Throughout the week over at Securities Docket, I highlight the most interesting columns and blog posts from around the web on the subjects of SEC enforcement and securities litigation. Here is a digest of my picks for the week ending September 16.

SEC's Encrypted E-Mail Program Creates Obstacles for Defense Bar Members

HRO Securities Defense Blog | Michael MacPhail | Sep 16, 2011

Assuming that the SEC's use of encrypted emails is necessary and justified (which I doubt), "smail" poses several operational disadvantages compared to regular email.  The most obvious disadvantage is the inconvenience of not being able to read, or respond to, the message using one's regular Outlook email program.... The program's undisclosed miserly email retention policy presents other problems.  Sent and received emails apparently are kept for only 90 days, and there is no obvious way to archive or store older emails.  For instance, users may not store older emails in folders created for that purpose.  Given the importance of email communications, which the Enforcement staff is using smail to send subpoenas and correspondence, the SEC's unwillingness to provide users with a means of storing emails is inexcusable.

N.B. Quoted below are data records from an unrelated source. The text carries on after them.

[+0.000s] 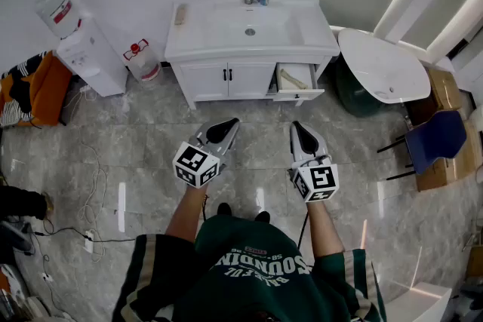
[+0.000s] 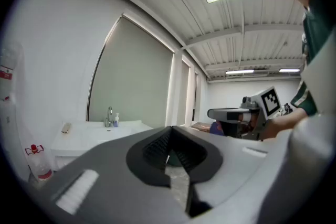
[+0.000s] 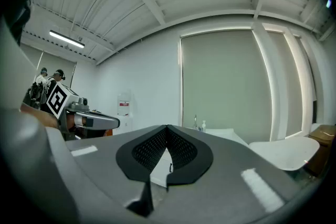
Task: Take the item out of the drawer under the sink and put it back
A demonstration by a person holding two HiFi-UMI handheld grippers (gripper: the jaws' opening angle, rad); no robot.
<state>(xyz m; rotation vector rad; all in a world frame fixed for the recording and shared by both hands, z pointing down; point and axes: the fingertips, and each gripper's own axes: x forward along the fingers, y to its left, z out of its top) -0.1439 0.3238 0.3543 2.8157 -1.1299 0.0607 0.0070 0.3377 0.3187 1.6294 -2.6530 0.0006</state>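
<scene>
A white sink cabinet (image 1: 249,38) stands against the far wall. Its right-hand drawer (image 1: 297,93) is pulled open under the basin, and a pale beige item (image 1: 290,80) lies inside. My left gripper (image 1: 225,129) and my right gripper (image 1: 303,133) are held level side by side over the tiled floor, well short of the cabinet. Both are shut with nothing between the jaws. In the left gripper view the jaw tips (image 2: 170,128) meet, with the sink (image 2: 97,134) far off on the left. The right gripper view shows shut tips (image 3: 167,126) and the sink (image 3: 218,134) beyond.
A water dispenser (image 1: 84,41) and a bottle with a red cap (image 1: 141,60) stand left of the cabinet. To its right are a round white table (image 1: 381,65) and a blue chair (image 1: 435,138). Cables (image 1: 90,185) trail over the floor at the left.
</scene>
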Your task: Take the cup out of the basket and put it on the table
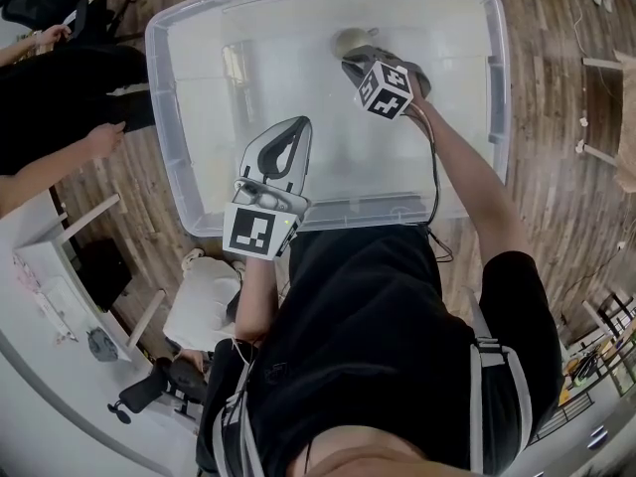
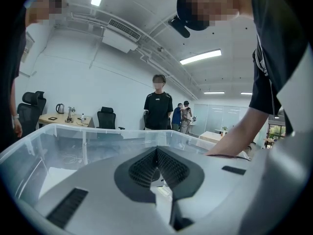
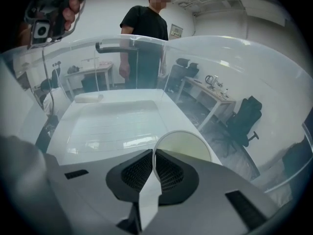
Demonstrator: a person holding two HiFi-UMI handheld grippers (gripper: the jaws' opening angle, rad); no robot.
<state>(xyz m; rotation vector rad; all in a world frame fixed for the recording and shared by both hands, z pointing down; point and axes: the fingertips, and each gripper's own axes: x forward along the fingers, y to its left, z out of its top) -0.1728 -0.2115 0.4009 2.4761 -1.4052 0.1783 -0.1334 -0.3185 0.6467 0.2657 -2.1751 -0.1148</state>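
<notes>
Your left gripper [image 1: 293, 132] hangs over the near part of the large clear plastic tub [image 1: 164, 87], its nose pointing across the tub. In the left gripper view its jaws [image 2: 157, 151] are pressed together with nothing between the ribbed pads. Past its tips you see the tub's far rim [image 2: 88, 129]. Beyond that rim a person in a black T-shirt [image 2: 157, 109] stands facing you. Off to that gripper's left there is a black office chair [image 2: 105, 117] and a kettle [image 2: 59, 108] on a desk.

To the right, your own bare forearm [image 2: 234, 141] crosses over the tub's edge.

Your right gripper [image 1: 350, 60] is reached deep inside the tub, well ahead of the left one. Its jaws [image 3: 152, 153] are clenched on the rim of the pale round cup with the cream inside [image 3: 183, 146]. The thin white lip runs straight up between the two pads, and the right pad sits over the cup's mouth. Most of the cup lies just right of the tips, with its opening turned towards the camera.

From the head view the cup [image 1: 348, 40] shows just beyond that gripper's nose, inside the tub. I cannot tell whether it touches the bottom.

Ahead of the right gripper the tub's white floor [image 3: 112, 121] stretches to the far wall.
</notes>
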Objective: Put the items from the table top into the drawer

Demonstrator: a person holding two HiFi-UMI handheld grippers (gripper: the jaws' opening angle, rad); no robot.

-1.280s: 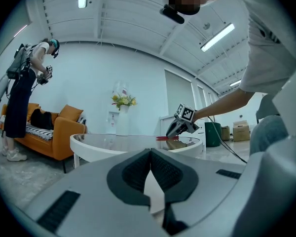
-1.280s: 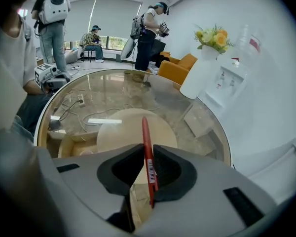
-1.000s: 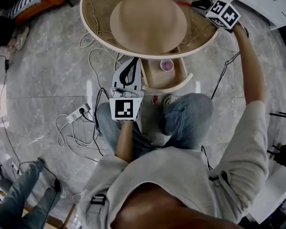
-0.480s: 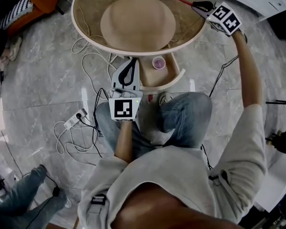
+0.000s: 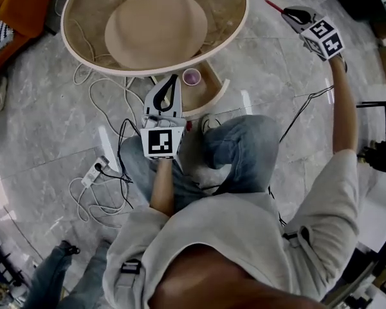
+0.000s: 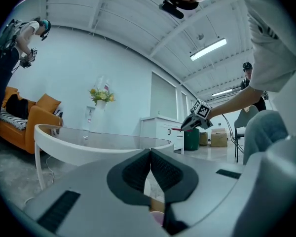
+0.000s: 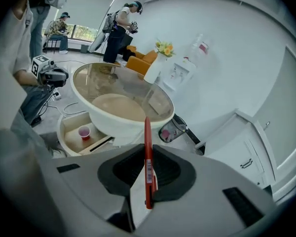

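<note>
Two grippers show in the head view, one in each of the person's hands. The right gripper [image 5: 288,11] is held out over the grey marble floor [image 5: 45,140], clear of the round tabletop [image 5: 242,19] and to its right. Its jaws pinch a red pen [image 7: 147,152], which stands upright between the pads and pokes out well past the tips. The pen carries a small barcode label on its side.

The left gripper [image 5: 174,80] sits low in front of the person's knees, at the left side of the open drawer [image 5: 222,93] that juts out from under the tabletop. Its jaws are pressed together with nothing between them. A small pink cup [image 5: 192,76] stands upright in the drawer, just beside the left gripper's tips.

Under the glass of the tabletop lies a broad beige dome [image 5: 156,28]. White cables and a power strip [image 5: 93,170] trail across the floor to the left of the person's legs.
</note>
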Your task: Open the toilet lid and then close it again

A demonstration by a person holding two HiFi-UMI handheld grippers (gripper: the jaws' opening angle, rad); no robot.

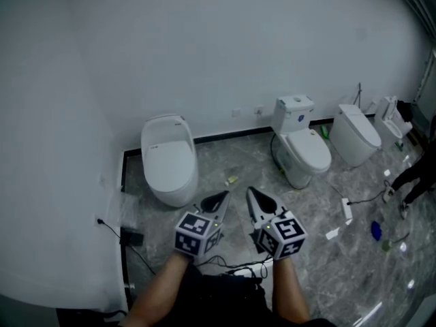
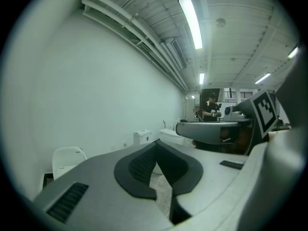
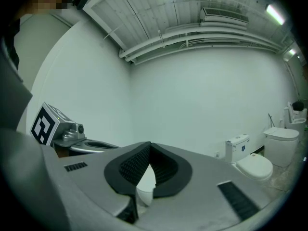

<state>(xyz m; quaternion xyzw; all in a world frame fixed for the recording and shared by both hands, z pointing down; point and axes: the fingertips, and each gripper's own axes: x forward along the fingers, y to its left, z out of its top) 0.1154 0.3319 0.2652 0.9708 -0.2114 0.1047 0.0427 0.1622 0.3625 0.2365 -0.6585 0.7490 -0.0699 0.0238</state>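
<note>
A white tankless toilet (image 1: 169, 161) with its lid down stands against the wall, ahead and left of me; its white back also shows at the left gripper view's left (image 2: 67, 159). My left gripper (image 1: 222, 197) and right gripper (image 1: 252, 195) hover side by side over the marble floor, short of the toilet. Both are shut with nothing between the jaws. In the left gripper view the left gripper (image 2: 156, 146) points past the toilet. Through the right gripper (image 3: 149, 150) a white toilet surface shows below the tips.
Two more white toilets stand along the wall: one with a tank (image 1: 300, 142), another (image 1: 357, 133) further right. Cables and a power adapter (image 1: 131, 237) lie on the floor at left. Small litter (image 1: 347, 211) dots the floor at right. Another person (image 2: 211, 110) stands far off.
</note>
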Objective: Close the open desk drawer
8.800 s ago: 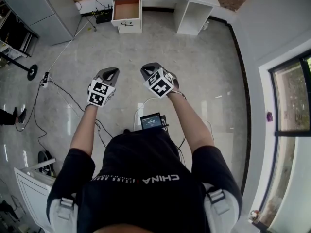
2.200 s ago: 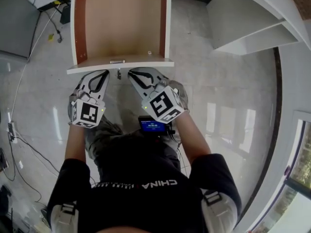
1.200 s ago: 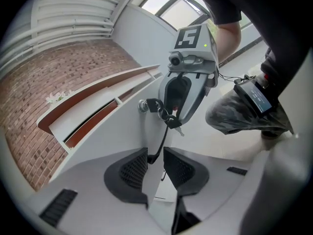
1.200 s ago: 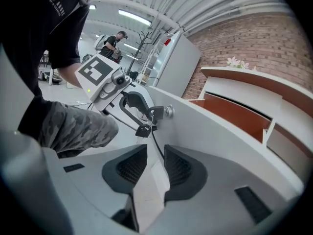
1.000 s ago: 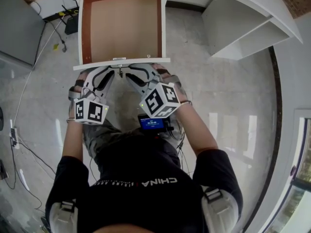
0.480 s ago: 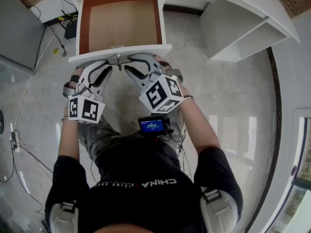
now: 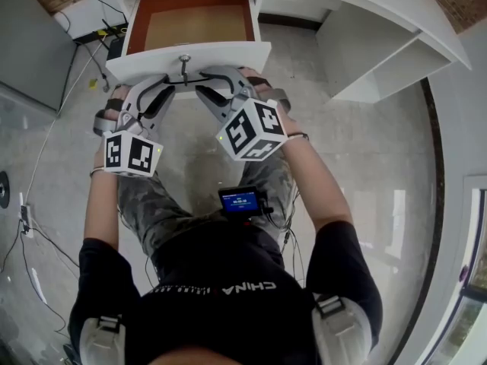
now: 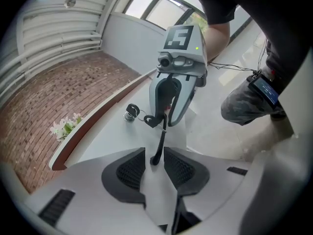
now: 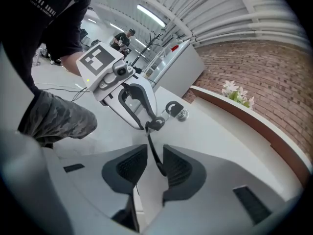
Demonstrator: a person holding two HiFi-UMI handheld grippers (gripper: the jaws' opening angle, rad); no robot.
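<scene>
Nearest in the head view, a small lit screen (image 7: pixel 242 201) sits at the person's waist, and both forearms reach forward from there. The left tongs (image 7: pixel 167 81) and the right tongs (image 7: pixel 206 82) meet tip to tip at the white front of the drawer (image 7: pixel 236 52), each topped by its marker cube (image 7: pixel 132 154). In the left gripper view the left tongs (image 8: pixel 154 158) stand only a little apart, with the thin dark handle (image 8: pixel 159 143) running through the gap. The gap is wider than the bar, so the pads do not pinch it from both sides. The right tongs (image 9: pixel 155 163) are likewise slightly parted around the same handle (image 9: pixel 152 151), which lies close to one pad; whether it touches cannot be told. Each gripper view shows the other tongs further along the bar, and just past them a key (image 8: pixel 131 112) stuck in the drawer front. The handle's mounts are hard to make out. The drawer stands partly out from under the white worktop (image 7: pixel 365 6), which cuts off the rear of its brown inside. Beyond the worktop, small white flowers (image 9: pixel 237 94) stand against a brick wall (image 9: pixel 274 77).
</scene>
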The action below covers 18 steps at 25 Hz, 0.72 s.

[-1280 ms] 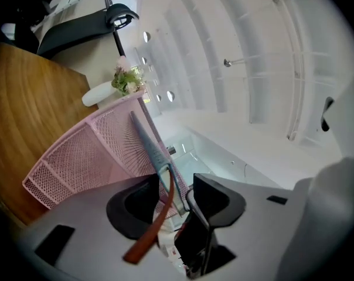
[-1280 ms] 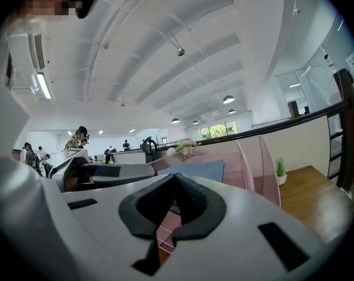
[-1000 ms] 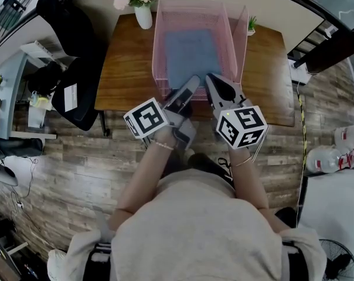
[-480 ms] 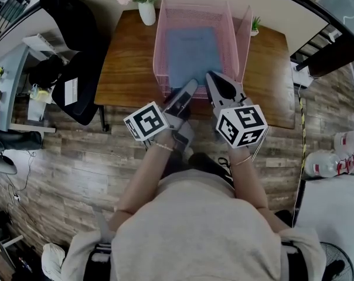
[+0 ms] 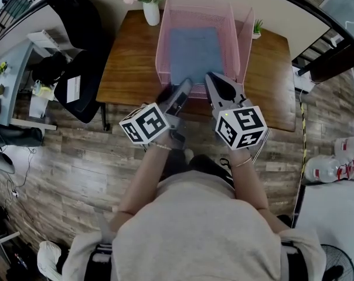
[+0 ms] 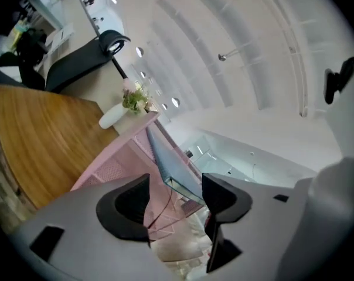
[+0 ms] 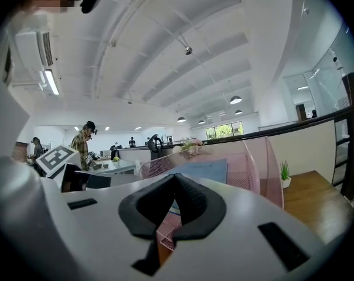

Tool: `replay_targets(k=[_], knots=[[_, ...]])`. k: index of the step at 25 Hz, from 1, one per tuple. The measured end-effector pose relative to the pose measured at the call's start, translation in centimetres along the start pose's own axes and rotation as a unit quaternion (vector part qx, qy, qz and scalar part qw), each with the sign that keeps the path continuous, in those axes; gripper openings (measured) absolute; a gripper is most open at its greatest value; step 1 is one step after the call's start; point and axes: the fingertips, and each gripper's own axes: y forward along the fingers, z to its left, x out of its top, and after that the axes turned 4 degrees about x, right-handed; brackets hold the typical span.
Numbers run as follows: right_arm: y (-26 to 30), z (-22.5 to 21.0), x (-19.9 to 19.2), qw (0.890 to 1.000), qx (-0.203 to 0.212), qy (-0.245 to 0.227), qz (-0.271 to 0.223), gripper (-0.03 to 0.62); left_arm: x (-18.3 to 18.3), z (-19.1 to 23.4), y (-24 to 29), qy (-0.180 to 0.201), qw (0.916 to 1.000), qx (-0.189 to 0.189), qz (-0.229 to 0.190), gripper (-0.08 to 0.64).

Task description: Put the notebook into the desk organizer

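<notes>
The notebook lies flat inside the pink desk organizer. It fills most of the space between the walls, and the organizer stands at the 12 o'clock side of the wooden desk. What changed in the last second is on the left side. The left gripper has come back a little from the organizer's front edge, towards 7 o'clock in the head view, and it has rolled somewhat. Its jaws have just been opening and now stand wide. In the left gripper view the near edge of the notebook shows in the gap beyond the pads, but the pads do not press on it. The right gripper has kept its place at the 6 o'clock edge of the organizer. Its jaws are closed, tip against tip, and I see nothing caught between them; the notebook is only behind them. I judge from this that the notebook has been let go and that the placing is practically done. What remains is probably only to draw both grippers back towards 6 o'clock without touching the mesh front.
</notes>
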Motion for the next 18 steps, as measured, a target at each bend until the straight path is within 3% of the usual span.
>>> replay_targets(k=[9,14,18], knots=[[-0.1,2.0,0.9,1.000,0.004,0.007,-0.007,0.011,2.6,0.2,-2.2,0.132,0.9898,0.051,-0.008,0.296],[-0.3,2.8,2.3,1.000,-0.002,0.009,-0.026,0.011,3.7,-2.1,-2.5,0.213,0.9764,0.032,0.000,0.304],[-0.4,3.2,3.1,0.999,-0.007,0.008,-0.035,0.025,4.1,-4.1,-2.6,0.229,0.9733,0.004,0.007,0.278]])
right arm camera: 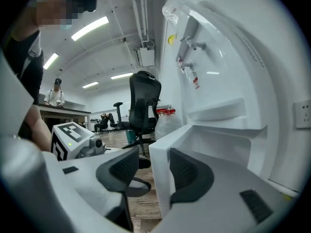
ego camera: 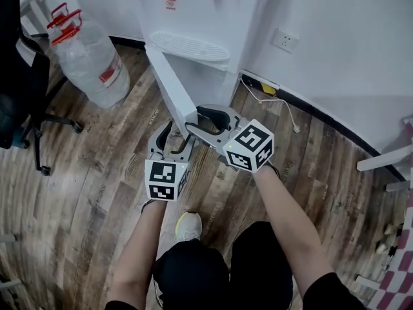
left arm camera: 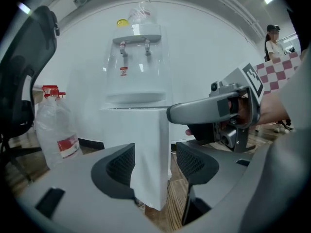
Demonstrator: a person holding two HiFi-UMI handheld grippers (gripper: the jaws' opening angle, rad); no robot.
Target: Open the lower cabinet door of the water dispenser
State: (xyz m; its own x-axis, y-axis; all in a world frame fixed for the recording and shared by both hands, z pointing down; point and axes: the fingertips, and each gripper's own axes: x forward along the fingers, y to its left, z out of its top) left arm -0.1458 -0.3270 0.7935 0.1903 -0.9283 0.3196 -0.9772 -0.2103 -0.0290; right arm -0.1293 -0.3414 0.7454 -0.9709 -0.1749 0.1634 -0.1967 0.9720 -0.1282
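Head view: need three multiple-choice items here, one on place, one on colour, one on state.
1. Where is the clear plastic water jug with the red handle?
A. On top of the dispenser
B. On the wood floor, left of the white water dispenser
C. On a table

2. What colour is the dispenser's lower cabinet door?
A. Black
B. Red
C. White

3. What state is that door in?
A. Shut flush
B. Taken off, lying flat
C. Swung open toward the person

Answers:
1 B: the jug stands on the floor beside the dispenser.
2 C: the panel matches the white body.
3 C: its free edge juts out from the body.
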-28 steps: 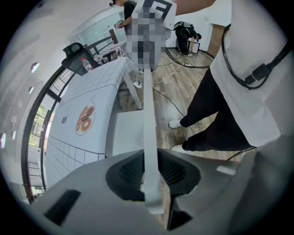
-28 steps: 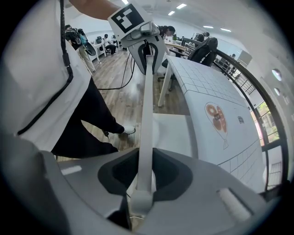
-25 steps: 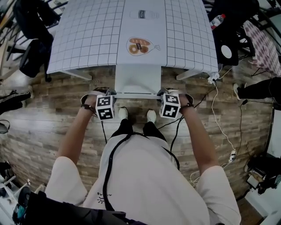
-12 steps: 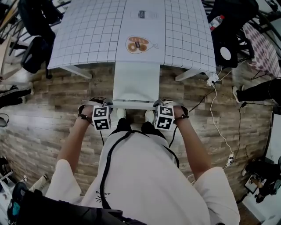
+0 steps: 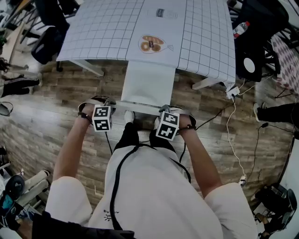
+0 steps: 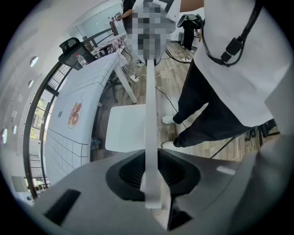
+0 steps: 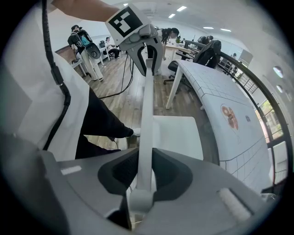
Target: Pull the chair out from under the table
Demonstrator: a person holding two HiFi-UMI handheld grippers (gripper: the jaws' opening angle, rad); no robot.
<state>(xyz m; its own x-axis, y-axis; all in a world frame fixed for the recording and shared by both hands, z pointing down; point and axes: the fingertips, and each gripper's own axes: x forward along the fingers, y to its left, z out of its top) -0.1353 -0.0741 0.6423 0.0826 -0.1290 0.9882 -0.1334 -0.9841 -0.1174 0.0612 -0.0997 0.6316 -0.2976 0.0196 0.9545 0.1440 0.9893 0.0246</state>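
The chair (image 5: 148, 84) looks smooth matt white plastic; the floor (image 5: 51, 119) is grained wood plank.

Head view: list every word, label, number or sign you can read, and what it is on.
Label on the bottle picture printed on the table: too small to read.
Cube on the left gripper: square code marker, no words; same on the right gripper.
Nothing else legible.

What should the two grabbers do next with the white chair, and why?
Probably a short pull back toward the person. The left gripper and right gripper are both shut on the top rail of the chair. In the head view the seat has its far edge right at the table edge, so the chair looks not quite clear of it.
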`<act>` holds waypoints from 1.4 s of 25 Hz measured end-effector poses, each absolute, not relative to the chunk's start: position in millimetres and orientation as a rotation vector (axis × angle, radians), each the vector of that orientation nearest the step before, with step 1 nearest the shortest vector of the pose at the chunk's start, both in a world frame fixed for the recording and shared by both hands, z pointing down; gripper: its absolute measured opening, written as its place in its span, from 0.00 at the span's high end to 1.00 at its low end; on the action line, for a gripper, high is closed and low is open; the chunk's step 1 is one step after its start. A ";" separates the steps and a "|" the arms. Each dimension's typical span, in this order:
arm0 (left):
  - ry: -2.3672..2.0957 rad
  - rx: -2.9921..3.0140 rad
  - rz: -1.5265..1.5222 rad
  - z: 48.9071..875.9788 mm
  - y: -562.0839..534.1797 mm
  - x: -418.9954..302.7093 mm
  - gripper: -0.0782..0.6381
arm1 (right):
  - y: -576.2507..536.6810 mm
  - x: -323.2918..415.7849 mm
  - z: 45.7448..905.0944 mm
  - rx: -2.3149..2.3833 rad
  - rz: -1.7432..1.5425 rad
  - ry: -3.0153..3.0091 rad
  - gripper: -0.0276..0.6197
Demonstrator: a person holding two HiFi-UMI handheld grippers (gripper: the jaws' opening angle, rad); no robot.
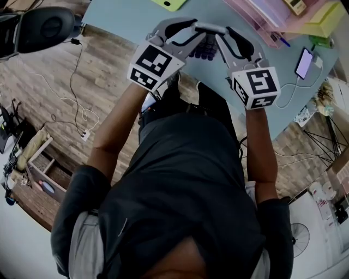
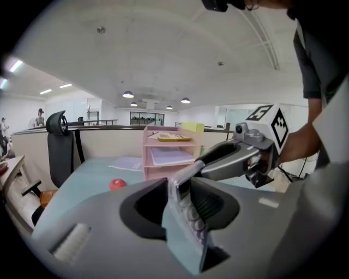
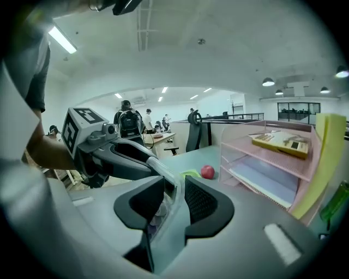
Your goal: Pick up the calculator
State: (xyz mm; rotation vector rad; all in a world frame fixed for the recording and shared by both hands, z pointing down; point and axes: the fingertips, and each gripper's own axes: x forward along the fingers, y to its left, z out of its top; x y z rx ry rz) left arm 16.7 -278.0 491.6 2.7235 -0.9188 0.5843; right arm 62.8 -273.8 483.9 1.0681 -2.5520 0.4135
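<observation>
The calculator (image 1: 205,48), pale grey with dark purple keys, is held in the air between both grippers over the light blue table's (image 1: 120,22) near edge. My left gripper (image 1: 187,30) is shut on its left end and my right gripper (image 1: 230,36) is shut on its right end. In the left gripper view the calculator (image 2: 188,218) stands edge-on, clamped between the dark pads of the left gripper (image 2: 180,204), with the right gripper (image 2: 240,155) reaching in behind. The right gripper view shows the calculator (image 3: 169,229) pinched in the right gripper (image 3: 174,204).
A pink tray rack (image 1: 267,16) stands at the table's back right, with a yellow flat item (image 3: 281,143) on top. A red ball (image 2: 117,184) lies on the table. A phone (image 1: 304,62) on a cable lies at the right. An office chair (image 1: 43,27) stands to the left.
</observation>
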 end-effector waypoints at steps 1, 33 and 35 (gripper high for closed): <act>-0.923 2.743 0.577 483.7 -277.4 15.7 0.63 | -273.0 61.6 476.2 1.078 0.396 -2.558 0.78; -0.874 3.136 0.322 338.5 -208.3 -11.4 0.63 | -197.5 31.7 331.4 1.316 -0.035 -2.539 0.78; -0.862 3.142 0.315 341.0 -205.3 -14.0 0.63 | -194.0 28.5 334.0 1.317 -0.032 -2.531 0.78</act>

Bribery abroad: A tale of two laws

Economist | Sep 16, 2011

[The Bribery Act] is fair, too. Unlike the FCPA, it has a “compliance defence” that allows a company to avoid the harshest penalties if the wrongdoer is a junior employee and the firm otherwise has a strict anti-bribery policy which is clear to all employees and effectively administered. One rogue employee can't easily cause a crippling probe into an otherwise blameless company. America's Department of Justice sees no need for such safeguards. And since few cases go to trial, judges have given little guidance as to what the FCPA's bewildering text actually means. So, for now, it means whatever an aggressive prosecutor says it does.

CEO pushes Reg FD limits on Twitter

IR Web Report | Dominic Jones | Sep 15, 2011

Alan Meckler, CEO of WebMediaBrands Inc. (NASDAQ: WEBM), may be single-handedly redefining how corporate executives in the buttoned-down world of public companies communicate with their investors. The 64-year-old media entrepreneur, whose company owns interests in a number of online businesses and blogs, has been using Twitter to talk about his micro-cap company in ways that have stunned some observers and even drawn questions from the US Securities and Exchange Commission (SEC).

Clawbacks Without Claws in a Sarbanes-Oxley Tool

New York Times | Gretchen Morgenson | Sep 12, 2011

Under the Sarbanes-Oxley Act of 2002, the Securities and Exchange Commission was encouraged to hit executives where it hurts — in the wallet — if they certified financial results that turned out to be, in a word, bogus. SarbOx was supposed to keep managers honest. They would have to hand back incentive pay like bonuses, even if they didn't fudge the accounts themselves. That, anyway, was the idea. The record suggests a bark decidedly worse than its bite. The S.E.C. brought its first case under Section 304 of SarbOx in 2007. Since then, it has filed cases demanding that only 31 executives at only 20 companies return some pay.